Le parquet spécial près la Cour de répression des infractions économiques et financières (CRIEF) a annoncé, ce jeudi 02 juillet 2026, l’ouverture d’une enquête préliminaire portant sur des faits présumés d’atteinte grave et massive à l’environnement et à la santé publique.

Selon un communiqué officiel, cette procédure fait suite à plusieurs dénonciations reçues le 1er juillet 2026, mettant en cause la destruction des mangroves, des bras de mer et des domaines maritimes de l’État, ainsi que des plaines cultivables. Le parquet évoque également des déversements de produits toxiques qui auraient été facilités par la complicité présumée de certains cadres de l’administration chargés de l’environnement, de l’urbanisme et de l’habitat.

Les investigations concernent plusieurs localités du Grand Conakry et de ses environs, notamment Yimbaya, Faban, Matoto Centre, Sangoyah, Kissosso, Entag, Tombolia N’Tapan, Dabompa, Lansanayah, Kountia, Kobayah, Sonfonia, Kagbélén, Dubréka, Coyah, Forécariah, Boké et Boffa.

Le parquet estime que ces faits pourraient relever de plusieurs infractions économiques et financières, notamment la corruption, la concussion, l’enrichissement illicite, le faux et usage de faux, le blanchiment de capitaux, la prise illégale d’intérêts, ainsi que des violations du Code de l’environnement, du Code de la construction et de l’habitation et de la réglementation sur les lotissements.
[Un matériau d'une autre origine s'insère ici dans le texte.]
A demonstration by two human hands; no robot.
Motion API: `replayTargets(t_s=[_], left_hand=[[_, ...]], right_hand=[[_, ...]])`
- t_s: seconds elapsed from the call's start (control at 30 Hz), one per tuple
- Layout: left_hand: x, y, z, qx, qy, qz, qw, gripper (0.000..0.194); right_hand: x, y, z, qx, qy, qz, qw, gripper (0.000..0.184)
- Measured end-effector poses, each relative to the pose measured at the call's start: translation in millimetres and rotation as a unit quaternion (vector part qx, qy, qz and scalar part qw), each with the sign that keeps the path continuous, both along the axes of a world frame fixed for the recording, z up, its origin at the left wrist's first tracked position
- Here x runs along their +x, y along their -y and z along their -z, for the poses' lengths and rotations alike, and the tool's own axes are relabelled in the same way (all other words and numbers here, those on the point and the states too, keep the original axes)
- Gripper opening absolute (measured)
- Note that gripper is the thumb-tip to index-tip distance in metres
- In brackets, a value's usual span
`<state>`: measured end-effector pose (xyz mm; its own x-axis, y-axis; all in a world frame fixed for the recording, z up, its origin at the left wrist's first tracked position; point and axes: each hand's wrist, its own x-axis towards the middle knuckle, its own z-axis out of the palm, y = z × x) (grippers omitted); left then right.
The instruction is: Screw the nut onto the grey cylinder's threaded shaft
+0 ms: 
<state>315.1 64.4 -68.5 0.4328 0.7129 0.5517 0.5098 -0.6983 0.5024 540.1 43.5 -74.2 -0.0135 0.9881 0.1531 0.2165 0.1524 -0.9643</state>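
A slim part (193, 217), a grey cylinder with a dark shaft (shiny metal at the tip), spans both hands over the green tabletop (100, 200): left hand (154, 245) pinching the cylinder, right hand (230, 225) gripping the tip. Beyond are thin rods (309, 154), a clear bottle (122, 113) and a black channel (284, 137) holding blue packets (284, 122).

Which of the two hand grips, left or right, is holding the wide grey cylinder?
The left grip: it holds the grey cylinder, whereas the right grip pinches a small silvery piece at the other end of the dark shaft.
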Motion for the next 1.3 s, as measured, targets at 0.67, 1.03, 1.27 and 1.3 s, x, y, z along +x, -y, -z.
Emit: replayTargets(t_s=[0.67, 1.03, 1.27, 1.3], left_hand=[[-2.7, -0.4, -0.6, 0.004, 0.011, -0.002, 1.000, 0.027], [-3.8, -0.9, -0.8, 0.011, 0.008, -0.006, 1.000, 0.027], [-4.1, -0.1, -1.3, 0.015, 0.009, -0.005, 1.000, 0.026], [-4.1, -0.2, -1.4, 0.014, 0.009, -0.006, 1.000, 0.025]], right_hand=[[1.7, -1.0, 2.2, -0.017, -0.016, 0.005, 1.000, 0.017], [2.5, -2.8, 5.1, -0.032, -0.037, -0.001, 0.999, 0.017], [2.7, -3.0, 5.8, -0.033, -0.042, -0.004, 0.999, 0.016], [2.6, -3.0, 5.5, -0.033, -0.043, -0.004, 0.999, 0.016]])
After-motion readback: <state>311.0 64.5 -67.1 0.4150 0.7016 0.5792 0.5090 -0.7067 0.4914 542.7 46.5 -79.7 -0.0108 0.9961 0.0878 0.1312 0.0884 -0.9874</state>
Dans le cadre de cette enquête, la CRIEF a instruit les services de police judiciaire, notamment l’Office de répression des délits économiques et financiers (ORDEF) et la Direction centrale de la police judiciaire (DCPJ), de procéder à l’interpellation et à l’audition de plusieurs catégories de personnes. Sont notamment visés les responsables communaux de l’urbanisme, de l’habitat et de l’aménagement du territoire, les autorités ayant délivré des permis de construire en violation des procédures environnementales, les responsables présumés de nuisances environnementales, les promoteurs d’installations industrielles ou minières non conformes, ainsi que les occupants des mangroves et domaines maritimes de l’État.

Le parquet spécial a également sollicité l’appui du procureur général près la Cour d’appel de Conakry, des procureurs des tribunaux de Mafanco et de Dixinn, de la gendarmerie, de la police nationale, des conservateurs de la nature, des administrateurs territoriaux et des directions nationales de l’Urbanisme et de l’Environnement.

Une mission d’enquête de terrain sera déployée dans les zones concernées afin de constater les faits, d’évaluer l’ampleur des dommages environnementaux et de déterminer les responsabilités.

Le parquet spécial invite enfin les citoyens à se référer exclusivement à ses canaux officiels pour toute information relative à cette procédure, afin d’éviter la diffusion d’informations inexactes ou incomplètes.